While in the trunk of his captors’ car, Rahho called local Church officials with his cell phone, urging them not to pay a ransom for his release.

“He believed that this money would not be paid for good works and would be used for killing and more evil actions,” officials said. 

“Church of martyrs”

Born to a Chaldean family in Mosul in 1942, Rahho spent nearly all his life in the city. In 1954, he entered St. Peter’s junior and major seminary in Baghdad. After his ordination on June 10, 1965, he briefly worked in Baghdad before being appointed to St. Isiah’s Church in Mosul.

He received a licentiate in theology from the Pontifical University of St. Thomas Aquinas in 1976. Otherwise, he spent his career as a pastor in Mosul, building the Church of the Sacred Heart in the district of Telkif and the bishop’s residence, and opening an orphanage for children with disabilities. He was made archbishop in 2001.

The Guardian provided more details of his life:

A warm, humble and compassionate man, he was famous for his jokes — something often remarked on by his brother bishops. What no one doubted was his courage in defense of his flock. On at least two previous occasions, he had faced down harassment and threats. In August 2004, he was frogmarched out of his official residence and forced to watch as the building was set ablaze. On another occasion, he was accosted by gunmen in the street, but walked on, daring them to shoot him. Even while imprisoned in the boot of his kidnappers’ car, he managed to pull out his cellphone and call his church, instructing officials not to pay a ransom.
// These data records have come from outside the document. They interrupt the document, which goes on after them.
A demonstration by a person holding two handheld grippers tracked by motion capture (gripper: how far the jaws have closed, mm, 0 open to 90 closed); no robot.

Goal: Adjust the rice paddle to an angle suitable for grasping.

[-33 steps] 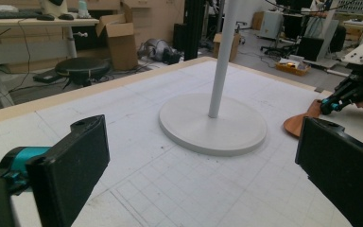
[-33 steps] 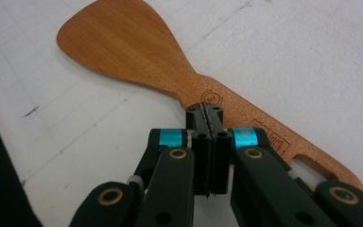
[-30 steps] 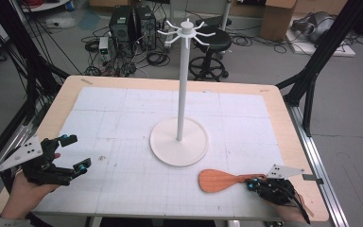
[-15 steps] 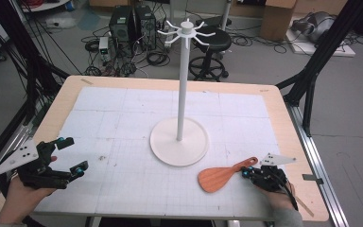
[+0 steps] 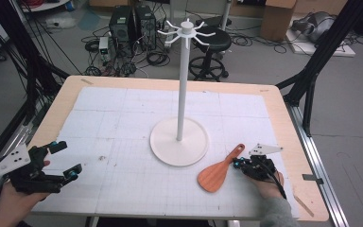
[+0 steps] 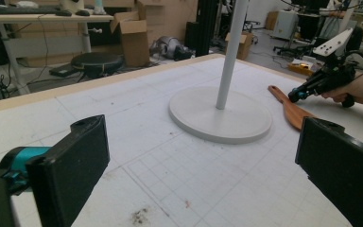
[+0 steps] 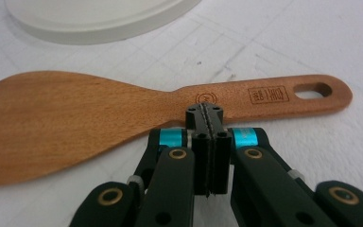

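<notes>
The right gripper had its jaws pressed flat together, tips meeting the near edge of the wooden spatula at the neck, where blade narrows to handle. Whether the wood was pinched between them or merely touched could not be told from the right gripper view; the jaws looked closed on themselves beside it. The step in hand seemed to be the approach to a pickup. The next move would likely call for parting the jaws, straddling the neck, then clamping before any lift.

The spatula lay flat on the worktop, just beside the round base of the white hook stand, on the person's right. Its long axis ran diagonally: the broad blade toward the person, the handle with its hanging hole pointing away and toward the stand's base. That hole suggested the stand's top hooks as the destination.

The left gripper rested well apart at the worktop's near left corner, jaws spread wide, holding nothing.
</notes>
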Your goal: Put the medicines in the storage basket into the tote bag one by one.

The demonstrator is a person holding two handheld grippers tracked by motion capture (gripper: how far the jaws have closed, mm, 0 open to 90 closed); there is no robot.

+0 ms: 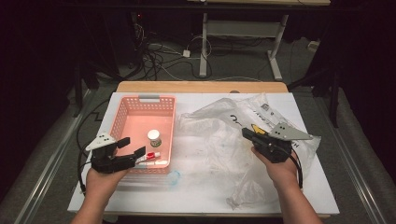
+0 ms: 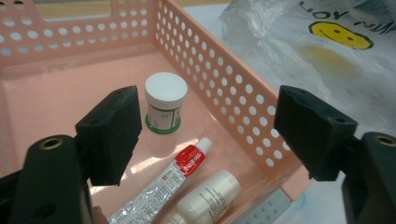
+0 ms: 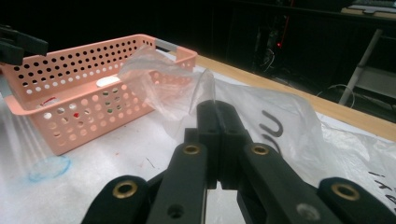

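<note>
The table [image 1: 140, 196] carries a pink perforated basket [image 1: 122, 112] on its left half and a big crumpled clear plastic bag [image 1: 219, 140] spread across the right. From where I stand, the bag looks like the main hazard: the right hand-held gripper [image 3: 215, 109] has its jaws pressed together on a fold of the film, and the bag's edge lies against the basket's near corner. A hard tug on that pinch would, I think, drag the loose film across the table and could nudge the light basket or sweep over its rim.

The left hand-held gripper [image 1: 130, 148] hangs over the basket's near end, jaws spread with nothing between them. In the left gripper view they frame the floor of the basket, where a red-and-silver tube [image 2: 163, 186] lies slantwise, a small white bottle [image 2: 210, 196] lies on its side touching it, and a white-capped jar [image 2: 164, 103] stands upright a little farther in. The tube and bottle sit so close that closing on one could clip the other or squeeze the tube's soft body. The right jaw also hovers over the basket's side wall, so a careless descent might land it on the rim and tip the basket. The jar, being round and smooth, could roll away if knocked.
</note>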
As well as working with other Christian leaders to show unity in the face of rising Islamic terrorism, he sought to forge good relations with local Muslims. After his residence was burned down, a local imam offered him accommodation at a mosque complex. But he also talked about the dilemmas facing Christians being pressurized to leave, convert to Islam or stay and pay the jizya, a tax imposed on non-Muslims. He told Asia News: “We, Christians of Mesopotamia, are used to religious persecution and pressures by those in power. After Constantine, persecution ended only for western Christians, whereas in the east threats continued. Even today we continue to be a church of martyrs.”

The Synod of Chaldean Bishops in September 2016 proposed opening a process to beatify Archbishop Rahho.